Un Maupassant en passant.

Publié le 14 janvier 2012 par Dubruel

UNE RUSE

On sonna à la porte. Je m’éveillai.

Jean, mon domestique, parut.

Il tenait une lettre qui disait :

« Madame Pétrus

Prie avec instance

M. le docteur Romance

De passer chez elle immédiatement.»

Je réfléchis

Et répondis :

« Le docteur, fort souffrant,

Prie Mme Pétrus de vouloir bien

Appeler son confrère M. Damien.»

Je rendais le pli

À Jean et me rendormis.

Une heure plus tard,

Jean vint dare-dare

Me réveiller :

-« Il y a quelqu’un qui veut vous parler. »

-« Je descends

Dans un instant. »

C’était Mme Pétrus.

Elle avait l’air affolé :

-« Vite,…Docteur,...venez !

…Dans ma chambre, …mon amant vient de décéder…

…Mon mari va rentrer bientôt. J’ai si peur…

-« C’est vous qui êtes venue tout à l’heure ? »

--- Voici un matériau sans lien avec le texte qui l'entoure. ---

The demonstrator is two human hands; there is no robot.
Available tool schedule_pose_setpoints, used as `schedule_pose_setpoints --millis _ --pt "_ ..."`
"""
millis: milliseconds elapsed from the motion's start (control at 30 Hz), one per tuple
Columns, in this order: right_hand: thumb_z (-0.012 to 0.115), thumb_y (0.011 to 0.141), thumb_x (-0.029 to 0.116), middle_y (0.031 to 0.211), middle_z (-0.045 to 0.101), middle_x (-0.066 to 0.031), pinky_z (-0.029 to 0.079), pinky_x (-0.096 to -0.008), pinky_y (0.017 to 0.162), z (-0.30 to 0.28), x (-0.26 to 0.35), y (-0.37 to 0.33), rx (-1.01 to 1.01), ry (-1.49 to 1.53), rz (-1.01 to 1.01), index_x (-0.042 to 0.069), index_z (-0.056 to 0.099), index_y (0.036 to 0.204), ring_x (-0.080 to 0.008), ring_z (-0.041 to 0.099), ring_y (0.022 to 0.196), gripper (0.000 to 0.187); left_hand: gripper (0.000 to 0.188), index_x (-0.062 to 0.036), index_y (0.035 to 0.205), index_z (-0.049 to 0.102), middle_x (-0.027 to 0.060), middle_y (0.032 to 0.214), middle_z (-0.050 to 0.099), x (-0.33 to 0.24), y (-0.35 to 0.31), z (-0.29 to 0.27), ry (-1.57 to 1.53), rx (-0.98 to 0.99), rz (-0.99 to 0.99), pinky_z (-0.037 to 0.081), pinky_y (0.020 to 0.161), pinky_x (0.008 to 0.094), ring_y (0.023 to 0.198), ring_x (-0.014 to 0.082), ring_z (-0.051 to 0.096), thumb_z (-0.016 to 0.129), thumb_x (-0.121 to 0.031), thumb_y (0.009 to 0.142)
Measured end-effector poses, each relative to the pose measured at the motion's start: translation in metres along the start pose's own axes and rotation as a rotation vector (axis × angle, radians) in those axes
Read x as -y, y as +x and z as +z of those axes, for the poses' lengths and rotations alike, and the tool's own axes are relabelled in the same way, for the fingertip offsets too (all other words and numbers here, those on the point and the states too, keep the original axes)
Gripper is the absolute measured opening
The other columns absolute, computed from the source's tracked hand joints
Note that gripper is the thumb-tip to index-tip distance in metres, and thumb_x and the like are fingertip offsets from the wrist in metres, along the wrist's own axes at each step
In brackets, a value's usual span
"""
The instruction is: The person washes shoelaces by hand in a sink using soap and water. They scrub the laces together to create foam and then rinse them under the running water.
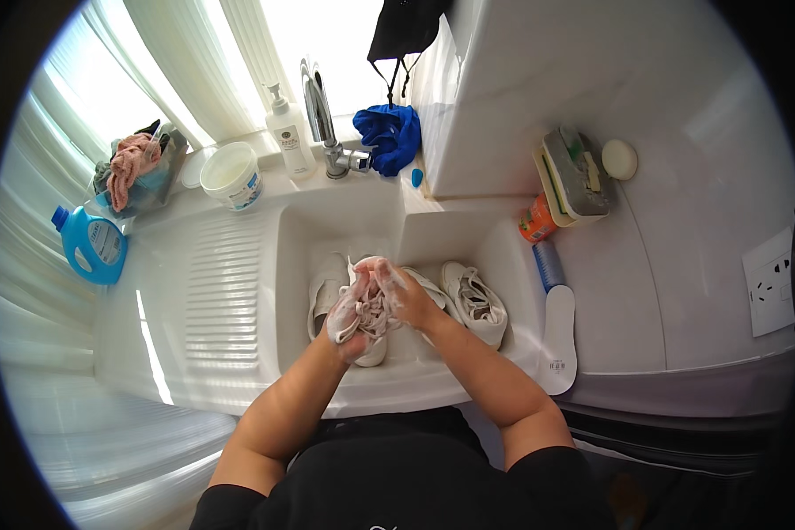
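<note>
Over the sink (287,265), my left hand (348,329) and my right hand (406,299) are pressed together, both coated in white lather. A bunch of wet, whitish shoelaces (375,311) is bundled between them, the fingers closed round it. Just below my hands lies a white shoe (327,284), partly covered by them. To the right, another white shoe (475,307) rests in the sink with its opening up. Beside it, part of a further white shoe (426,284) shows behind my right wrist.
A ridged washboard (221,300) adjoins the basin, with a blue detergent bottle (97,246) at far left. Behind stand a white tub (231,175), pump bottle (289,141), tap (322,124) and blue cloth (390,137). Right: an insole (559,340), orange container (536,221), brush-filled box (574,177).
</note>
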State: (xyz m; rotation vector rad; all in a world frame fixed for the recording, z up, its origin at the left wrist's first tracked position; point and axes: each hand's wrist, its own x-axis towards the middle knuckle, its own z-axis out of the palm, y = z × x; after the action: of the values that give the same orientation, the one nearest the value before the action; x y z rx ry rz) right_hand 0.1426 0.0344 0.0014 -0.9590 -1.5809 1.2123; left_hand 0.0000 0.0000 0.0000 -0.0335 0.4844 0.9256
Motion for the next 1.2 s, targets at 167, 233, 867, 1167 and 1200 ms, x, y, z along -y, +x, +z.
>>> schedule_pose_setpoints --millis 167,233,867,1167,1200 --pt "0.059 0.081 0.014 0.09 0.064 -0.0119 0.046 -0.0294 0.076 -0.133 0.001 -0.044 -0.079 -0.982 0.373 0.007 0.056 0.114 -0.0175 0.061 0.083 0.034 0.025 -0.0052 0.113 0.051 0.0121 0.093 0.062 0.0 -0.007 -0.005 0.016 -0.015 0.003 0.056 0.062 0.0328 0.077 0.0242 0.062 0.053 -0.01 0.089" --pt "0.063 0.074 0.013 0.099 0.065 -0.0156 0.049 -0.0359 0.079 -0.146 -0.001 -0.049 0.17 -0.969 0.901 0.009 0.061 0.107 -0.0278 0.063 0.09 0.034 0.022 -0.0057 0.11 0.052 0.0125 0.092 0.062 -0.001 -0.007 -0.006 -0.036 -0.065 -0.013 0.056 0.057 0.0328 0.075 0.0246 0.063 0.053 -0.008 0.089" --pt "0.063 0.076 0.008 0.08 0.063 -0.0104 0.054 -0.0335 0.066 -0.145 0.087 -0.044 -0.271 0.05 0.553 -0.003 0.057 0.095 -0.0181 0.063 0.068 0.023 0.011 -0.0066 0.097 0.057 0.0071 0.085 0.063 -0.016 -0.008 -0.018 0.044 -0.08 -0.098 0.054 0.051 0.0295 0.071 0.0197 0.063 0.056 -0.01 0.087" --pt "0.067 0.075 0.013 0.084 0.061 -0.0102 0.051 -0.0311 0.067 -0.079 0.157 0.014 -0.027 0.43 0.257 -0.005 0.055 0.099 -0.0177 0.06 0.071 0.032 0.041 -0.0056 0.123 0.045 0.0155 0.114 0.059 -0.021 -0.037 0.026 0.233 0.281 -0.205 0.049 0.055 0.0292 0.08 0.0196 0.062 0.058 -0.008 0.084" --pt "0.066 0.076 0.013 0.085 0.061 -0.0104 0.051 -0.0313 0.067 -0.07 0.154 0.017 0.028 0.499 0.272 -0.005 0.055 0.1 -0.0182 0.06 0.071 0.032 0.044 -0.0089 0.126 0.042 0.0136 0.115 0.057 -0.022 -0.037 0.022 0.221 0.325 -0.201 0.049 0.056 0.0299 0.083 0.0195 0.061 0.059 -0.015 0.086"
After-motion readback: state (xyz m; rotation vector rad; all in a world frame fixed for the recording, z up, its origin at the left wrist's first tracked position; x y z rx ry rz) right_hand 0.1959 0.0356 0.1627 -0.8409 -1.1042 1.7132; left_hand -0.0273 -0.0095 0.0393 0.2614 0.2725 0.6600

-« Non,…c’est ma bonne…Elle est dans le secret…

Moi, j’étais demeurée…

Auprès de lui. »

Nous partîmes. Il était minuit.

À peine étions-nous arrivés

Que dans sa chambre je vis le corps

Étendu au beau milieu. Je l’examinais.

J’ai tâté ses mains, son cou, encore et encore :

-« Aidez-moi à le porter sur le lit.

Rhabillons-le.; c’est fini.

Mme Pétrus saisit la tête de son amant,

La regarda désespérément,

L’embrassa doucement

Et murmura : -« Adieu, chéri. »

À ce moment, La porte d’entrée s’ouvrit

Mme Pétrus et sa bonne tremblaient.

C’était le mari qui rentrait.

-« Apportez-moi des serviettes

Et une cuvette ! »

Et je l’ai appelé: -« Cher ami,

Nous avons eu un accident,…venez ici ! »

Lui, stupéfait, interrogea :

-« Qu’y a-t-il ? Qu’est-ce que cela ? »

-« J’étais resté à bavarder avec votre femme

En compagnie de notre voisin Pierre d’Haulame.

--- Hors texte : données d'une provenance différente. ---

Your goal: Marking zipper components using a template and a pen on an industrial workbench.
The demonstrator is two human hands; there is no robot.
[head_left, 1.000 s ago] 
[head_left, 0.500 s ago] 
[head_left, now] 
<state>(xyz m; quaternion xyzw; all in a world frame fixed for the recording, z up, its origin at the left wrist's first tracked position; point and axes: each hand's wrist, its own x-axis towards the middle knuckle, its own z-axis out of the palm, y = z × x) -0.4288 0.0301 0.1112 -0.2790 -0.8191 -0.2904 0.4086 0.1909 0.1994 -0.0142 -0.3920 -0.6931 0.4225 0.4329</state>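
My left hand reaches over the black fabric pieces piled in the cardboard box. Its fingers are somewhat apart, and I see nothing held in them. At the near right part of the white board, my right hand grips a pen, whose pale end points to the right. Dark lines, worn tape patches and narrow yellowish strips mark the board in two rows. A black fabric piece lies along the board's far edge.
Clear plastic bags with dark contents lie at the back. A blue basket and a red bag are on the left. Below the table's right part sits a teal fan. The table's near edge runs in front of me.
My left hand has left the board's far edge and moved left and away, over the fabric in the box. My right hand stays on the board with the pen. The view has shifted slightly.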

Voilà que soudain il s’est affaissé.

…Je commençais

À lui porter les premiers soins…

Aidez-moi donc à le descendre.

Vous le savez, il n’habite pas loin.

Je l’ausculterai mieux dans sa chambre ;

L’époux surpris, mais sans méfiance

Me prêta assistance.

On empoigna son rival désormais inoffensif.

Nous voilà dans la rue avec l’escogriffe.

Je le redressais, l’encourageais, lui causais.

(Il fallait aussi tromper le cocher) :

-« Allons, ce ne sera rien, mon ami.

Faites un petit effort et ce sera fini. »

On le bascula dans le coupé.

Je m’assis à son côté.

Et après m’avoir serré la main

Le mari inquiet me demandait :

-« C’est grave, pensez-vous ? »

-« Non, non ; à demain ! »

Elle, avait pris le bras de son époux.

Et moi, au cocher, j’ordonnais :

-« Chez d’Haulame ! »

En arrivant

Rue Madame

Au domicile de l’amant,

J’ai cru malin

D’annoncer :

-« Il a perdu connaissance en chemin ! »

Je constatai ensuite le décès.

Puis je rentrai me coucher,

Maudissant la vita dolce.

signé : Abel Anphan (pseudo !)

Le sage doit quitter la vie avec autant de décence qu’il se retire d’un festin.